PROBLEM TO SOLVE = Please, could you print all the lines below exactly, leaving out the pictures?

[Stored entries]
========

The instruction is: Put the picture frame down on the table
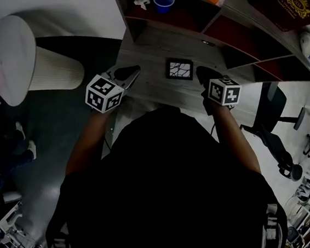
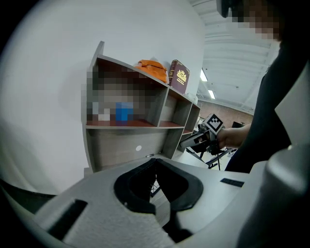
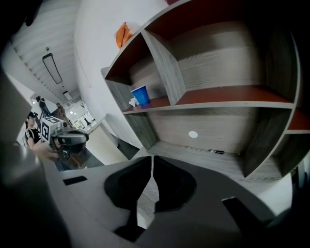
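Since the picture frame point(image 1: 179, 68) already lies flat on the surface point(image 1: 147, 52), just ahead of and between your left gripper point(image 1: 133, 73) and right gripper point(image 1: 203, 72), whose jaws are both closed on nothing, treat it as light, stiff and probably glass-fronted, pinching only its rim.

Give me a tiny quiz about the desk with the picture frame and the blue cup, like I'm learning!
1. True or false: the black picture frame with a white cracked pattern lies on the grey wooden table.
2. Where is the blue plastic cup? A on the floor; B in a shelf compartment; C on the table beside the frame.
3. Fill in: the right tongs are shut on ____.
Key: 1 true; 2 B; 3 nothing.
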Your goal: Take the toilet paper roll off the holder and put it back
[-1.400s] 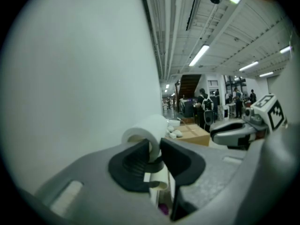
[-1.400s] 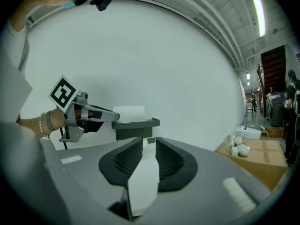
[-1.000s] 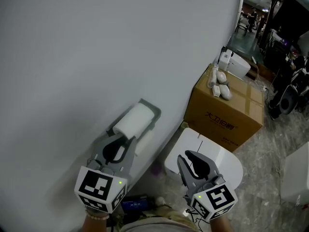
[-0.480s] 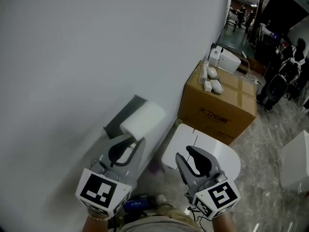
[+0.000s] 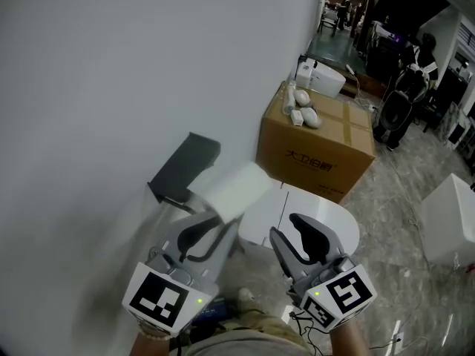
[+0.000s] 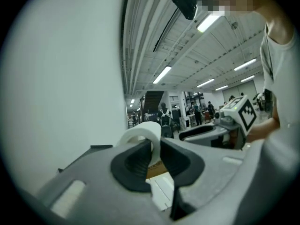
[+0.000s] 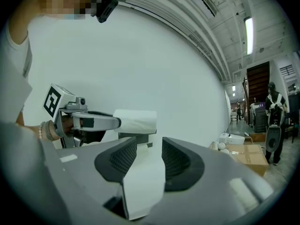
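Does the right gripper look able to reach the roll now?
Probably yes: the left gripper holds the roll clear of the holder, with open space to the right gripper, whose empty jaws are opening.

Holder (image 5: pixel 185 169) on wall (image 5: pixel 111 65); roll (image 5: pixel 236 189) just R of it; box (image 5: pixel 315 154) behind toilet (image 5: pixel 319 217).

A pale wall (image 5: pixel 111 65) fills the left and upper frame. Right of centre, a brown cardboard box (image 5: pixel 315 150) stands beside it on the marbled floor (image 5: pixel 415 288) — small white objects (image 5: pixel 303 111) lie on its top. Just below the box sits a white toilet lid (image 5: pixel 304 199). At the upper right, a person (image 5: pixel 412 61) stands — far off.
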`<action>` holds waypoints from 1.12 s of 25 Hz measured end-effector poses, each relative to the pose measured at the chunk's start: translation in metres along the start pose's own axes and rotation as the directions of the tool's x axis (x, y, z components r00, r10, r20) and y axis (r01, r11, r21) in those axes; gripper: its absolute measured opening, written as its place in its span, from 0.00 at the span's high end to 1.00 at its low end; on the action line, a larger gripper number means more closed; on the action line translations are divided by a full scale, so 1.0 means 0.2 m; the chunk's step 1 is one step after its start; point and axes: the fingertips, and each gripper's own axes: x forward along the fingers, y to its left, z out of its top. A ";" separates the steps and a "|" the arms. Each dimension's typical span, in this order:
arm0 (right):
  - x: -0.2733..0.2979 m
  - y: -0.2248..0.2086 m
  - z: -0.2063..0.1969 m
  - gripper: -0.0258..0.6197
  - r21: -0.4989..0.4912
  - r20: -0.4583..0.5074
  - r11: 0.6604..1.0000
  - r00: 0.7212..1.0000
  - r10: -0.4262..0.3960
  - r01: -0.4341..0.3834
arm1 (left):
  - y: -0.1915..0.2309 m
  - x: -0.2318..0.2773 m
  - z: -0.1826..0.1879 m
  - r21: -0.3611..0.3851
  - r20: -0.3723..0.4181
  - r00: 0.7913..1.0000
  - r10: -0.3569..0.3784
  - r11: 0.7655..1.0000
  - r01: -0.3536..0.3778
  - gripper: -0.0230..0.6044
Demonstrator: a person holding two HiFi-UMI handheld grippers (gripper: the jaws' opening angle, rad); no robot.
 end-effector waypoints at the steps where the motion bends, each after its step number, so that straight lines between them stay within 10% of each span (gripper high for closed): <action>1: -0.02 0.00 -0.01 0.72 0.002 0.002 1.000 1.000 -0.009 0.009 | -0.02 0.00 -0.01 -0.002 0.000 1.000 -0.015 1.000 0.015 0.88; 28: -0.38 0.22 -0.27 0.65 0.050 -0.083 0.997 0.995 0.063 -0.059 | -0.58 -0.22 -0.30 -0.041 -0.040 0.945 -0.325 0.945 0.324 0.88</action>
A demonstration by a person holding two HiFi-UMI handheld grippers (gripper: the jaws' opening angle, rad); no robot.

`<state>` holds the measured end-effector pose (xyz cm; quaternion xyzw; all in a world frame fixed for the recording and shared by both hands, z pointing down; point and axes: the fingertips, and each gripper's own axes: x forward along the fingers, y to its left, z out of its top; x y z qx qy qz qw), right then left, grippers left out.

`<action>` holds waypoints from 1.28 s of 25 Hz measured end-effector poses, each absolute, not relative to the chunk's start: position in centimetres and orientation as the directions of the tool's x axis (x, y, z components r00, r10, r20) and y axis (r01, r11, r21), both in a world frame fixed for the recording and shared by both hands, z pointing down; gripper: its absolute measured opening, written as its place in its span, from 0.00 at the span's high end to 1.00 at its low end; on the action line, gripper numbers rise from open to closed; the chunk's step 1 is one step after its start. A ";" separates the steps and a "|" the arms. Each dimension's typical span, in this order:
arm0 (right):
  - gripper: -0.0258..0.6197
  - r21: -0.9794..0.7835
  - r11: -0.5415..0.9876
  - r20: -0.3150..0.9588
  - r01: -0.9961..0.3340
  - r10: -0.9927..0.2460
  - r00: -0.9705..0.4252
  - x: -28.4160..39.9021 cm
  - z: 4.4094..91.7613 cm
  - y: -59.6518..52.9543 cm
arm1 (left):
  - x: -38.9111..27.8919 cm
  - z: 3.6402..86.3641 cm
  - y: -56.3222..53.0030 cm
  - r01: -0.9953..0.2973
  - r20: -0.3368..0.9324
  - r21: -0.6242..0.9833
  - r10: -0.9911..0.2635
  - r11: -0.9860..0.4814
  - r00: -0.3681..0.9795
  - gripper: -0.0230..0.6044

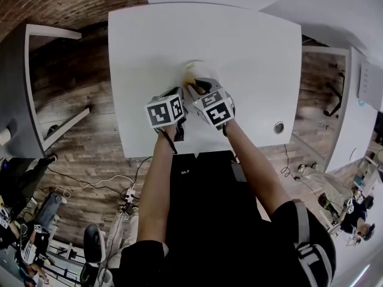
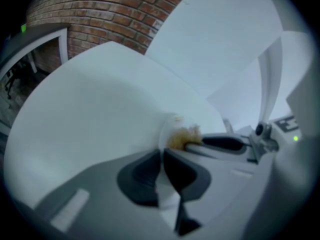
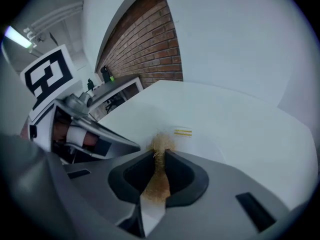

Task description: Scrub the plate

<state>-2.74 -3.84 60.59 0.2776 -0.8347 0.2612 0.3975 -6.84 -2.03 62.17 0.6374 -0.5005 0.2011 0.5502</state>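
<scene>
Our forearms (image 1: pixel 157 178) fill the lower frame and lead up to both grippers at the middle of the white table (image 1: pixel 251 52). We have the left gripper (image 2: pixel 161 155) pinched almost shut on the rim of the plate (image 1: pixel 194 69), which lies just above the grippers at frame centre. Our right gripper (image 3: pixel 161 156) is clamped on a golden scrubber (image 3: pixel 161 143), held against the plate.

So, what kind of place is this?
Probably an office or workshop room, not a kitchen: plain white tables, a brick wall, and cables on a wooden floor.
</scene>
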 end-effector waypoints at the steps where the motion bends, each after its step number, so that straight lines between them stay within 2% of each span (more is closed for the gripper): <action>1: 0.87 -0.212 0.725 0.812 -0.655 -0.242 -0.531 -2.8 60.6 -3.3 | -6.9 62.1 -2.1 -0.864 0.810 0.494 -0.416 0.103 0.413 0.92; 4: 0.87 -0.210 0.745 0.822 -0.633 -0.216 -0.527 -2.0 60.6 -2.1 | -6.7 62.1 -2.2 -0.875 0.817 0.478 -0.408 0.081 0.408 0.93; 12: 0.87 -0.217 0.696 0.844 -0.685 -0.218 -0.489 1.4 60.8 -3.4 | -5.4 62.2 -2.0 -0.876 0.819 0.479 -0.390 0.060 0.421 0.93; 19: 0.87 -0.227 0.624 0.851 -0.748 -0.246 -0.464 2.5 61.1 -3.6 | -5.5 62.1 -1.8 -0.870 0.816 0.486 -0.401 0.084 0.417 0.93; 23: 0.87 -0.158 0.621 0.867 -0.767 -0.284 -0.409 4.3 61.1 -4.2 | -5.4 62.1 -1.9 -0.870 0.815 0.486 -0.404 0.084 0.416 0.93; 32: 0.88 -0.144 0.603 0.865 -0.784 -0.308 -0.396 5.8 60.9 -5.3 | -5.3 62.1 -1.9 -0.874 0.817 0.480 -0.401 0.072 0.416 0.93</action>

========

RESULT =
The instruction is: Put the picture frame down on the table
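Since the picture frame point(image 1: 179, 68) already lies flat on the surface point(image 1: 147, 52), just ahead of and between your left gripper point(image 1: 133, 73) and right gripper point(image 1: 203, 72), whose jaws are both closed on nothing, treat it as light, stiff and probably glass-fronted, pinching only its rim.

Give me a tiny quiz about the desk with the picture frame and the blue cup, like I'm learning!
1. True or false: the black picture frame with a white cracked pattern lies on the grey wooden table.
2. Where is the blue plastic cup? A on the floor; B in a shelf compartment; C on the table beside the frame.
3. Fill in: the right tongs are shut on ____.
Key: 1 true; 2 B; 3 nothing.
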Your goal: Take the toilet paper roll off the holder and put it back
[-1.400s] 
[-1.400s] 
[-1.000s] 
[-0.480s] 
[+0.000s] 
[+0.000s] 
[+0.000s] 
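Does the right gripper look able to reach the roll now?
Probably yes: the left gripper holds the roll clear of the holder, with open space to the right gripper, whose empty jaws are opening.

Holder (image 5: pixel 185 169) on wall (image 5: pixel 111 65); roll (image 5: pixel 236 189) just R of it; box (image 5: pixel 315 154) behind toilet (image 5: pixel 319 217).

A pale wall (image 5: pixel 111 65) fills the left and upper frame. Right of centre, a brown cardboard box (image 5: pixel 315 150) stands beside it on the marbled floor (image 5: pixel 415 288) — small white objects (image 5: pixel 303 111) lie on its top. Just below the box sits a white toilet lid (image 5: pixel 304 199). At the upper right, a person (image 5: pixel 412 61) stands — far off.
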`<action>` holds waypoints from 1.12 s of 25 Hz measured end-effector poses, each relative to the pose measured at the chunk's start: translation in metres along the start pose's own axes and rotation as the directions of the tool's x axis (x, y, z components r00, r10, r20) and y axis (r01, r11, r21) in those axes; gripper: its absolute measured opening, written as its place in its span, from 0.00 at the span's high end to 1.00 at its low end; on the action line, a larger gripper number means more closed; on the action line translations are divided by a full scale, so 1.0 means 0.2 m; the chunk's step 1 is one step after its start; point and axes: the fingertips, and each gripper's own axes: x forward along the fingers, y to its left, z out of its top. A ";" separates the steps and a "|" the arms. Each dimension's typical span, in this order:
arm0 (right):
  - x: -0.2733..0.2979 m
  - y: -0.2248..0.2086 m
  - z: -0.2063..0.1969 m
  - gripper: -0.0258..0.6197
  - r21: -0.4989..0.4912
  - r20: -0.4583..0.5074
  - r11: 0.6604..1.0000
  - r00: 0.7212..1.0000
  - r10: -0.4262..0.3960
  - r01: -0.4341..0.3834
arm1 (left):
  - y: -0.1915..0.2309 m
  - x: -0.2318..0.2773 m
  - z: -0.1826..0.1879 m
  - r21: -0.3611..0.3851
  - r20: -0.3723..0.4181
  - r00: 0.7913..1.0000
  - r10: -0.3569..0.3784
  - r11: 0.7655..1.0000
  - r01: -0.3536..0.3778
  - gripper: -0.0230..0.6044
Demonstrator: a person holding two HiFi-UMI handheld grippers (gripper: the jaws' opening angle, rad); no robot.
 end-effector waypoints at the steps where the motion bends, each after its step number, so that straight lines between them stay within 10% of each span (gripper high for closed): <action>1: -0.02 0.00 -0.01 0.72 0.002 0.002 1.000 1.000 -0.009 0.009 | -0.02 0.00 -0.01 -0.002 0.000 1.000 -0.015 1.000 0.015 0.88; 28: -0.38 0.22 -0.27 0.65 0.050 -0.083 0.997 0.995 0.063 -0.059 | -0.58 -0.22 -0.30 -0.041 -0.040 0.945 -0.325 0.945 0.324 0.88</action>
A demonstration by a person holding two HiFi-UMI handheld grippers (gripper: the jaws' opening angle, rad); no robot.

`<state>` holds the measured end-effector pose (xyz cm; quaternion xyzw; all in a world frame fixed for the recording and shared by both hands, z pointing down; point and axes: the fingertips, and each gripper's own axes: x forward along the fingers, y to its left, z out of its top; x y z qx qy qz qw), right then left, grippers left out.

`<action>` holds waypoints from 1.28 s of 25 Hz measured end-effector poses, each absolute, not relative to the chunk's start: position in centimetres and orientation as the directions of the tool's x axis (x, y, z components r00, r10, r20) and y axis (r01, r11, r21), both in a world frame fixed for the recording and shared by both hands, z pointing down; gripper: its absolute measured opening, written as its place in its span, from 0.00 at the span's high end to 1.00 at its low end; on the action line, gripper numbers rise from open to closed; the chunk's step 1 is one step after its start. A ";" separates the steps and a "|" the arms. Each dimension's typical span, in this order:
arm0 (right):
  - gripper: -0.0258..0.6197
  - r21: -0.9794..0.7835
  - r11: -0.5415..0.9876
  - r20: -0.3150..0.9588
  - r01: -0.9961..0.3340
  - r10: -0.9927..0.2460
  - r00: -0.9705..0.4252
  - x: -28.4160..39.9021 cm
  - z: 4.4094..91.7613 cm
  - y: -59.6518..52.9543 cm
arm1 (left):
  - x: -38.9111..27.8919 cm
  - z: 3.6402..86.3641 cm
  - y: -56.3222..53.0030 cm
  - r01: -0.9953..0.2973
  - r20: -0.3368..0.9324
  - r21: -0.6242..0.9833
  - r10: -0.9911..0.2635
  - r11: -0.9860..0.4814
  - r00: -0.3681..0.9795
  - gripper: -0.0230..0.6044


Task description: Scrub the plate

<state>-2.74 -3.84 60.59 0.2776 -0.8347 0.2612 0.3975 -6.84 -2.03 62.17 0.6374 -0.5005 0.2011 0.5502</state>
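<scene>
Our forearms (image 1: pixel 157 178) fill the lower frame and lead up to both grippers at the middle of the white table (image 1: pixel 251 52). We have the left gripper (image 2: pixel 161 155) pinched almost shut on the rim of the plate (image 1: pixel 194 69), which lies just above the grippers at frame centre. Our right gripper (image 3: pixel 161 156) is clamped on a golden scrubber (image 3: pixel 161 143), held against the plate.

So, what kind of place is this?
Probably an office or workshop room, not a kitchen: plain white tables, a brick wall, and cables on a wooden floor.
</scene>
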 end-effector waypoints at the steps where the motion bends, each after its step number, so that straight lines between them stay within 2% of each span (more is closed for the gripper): <action>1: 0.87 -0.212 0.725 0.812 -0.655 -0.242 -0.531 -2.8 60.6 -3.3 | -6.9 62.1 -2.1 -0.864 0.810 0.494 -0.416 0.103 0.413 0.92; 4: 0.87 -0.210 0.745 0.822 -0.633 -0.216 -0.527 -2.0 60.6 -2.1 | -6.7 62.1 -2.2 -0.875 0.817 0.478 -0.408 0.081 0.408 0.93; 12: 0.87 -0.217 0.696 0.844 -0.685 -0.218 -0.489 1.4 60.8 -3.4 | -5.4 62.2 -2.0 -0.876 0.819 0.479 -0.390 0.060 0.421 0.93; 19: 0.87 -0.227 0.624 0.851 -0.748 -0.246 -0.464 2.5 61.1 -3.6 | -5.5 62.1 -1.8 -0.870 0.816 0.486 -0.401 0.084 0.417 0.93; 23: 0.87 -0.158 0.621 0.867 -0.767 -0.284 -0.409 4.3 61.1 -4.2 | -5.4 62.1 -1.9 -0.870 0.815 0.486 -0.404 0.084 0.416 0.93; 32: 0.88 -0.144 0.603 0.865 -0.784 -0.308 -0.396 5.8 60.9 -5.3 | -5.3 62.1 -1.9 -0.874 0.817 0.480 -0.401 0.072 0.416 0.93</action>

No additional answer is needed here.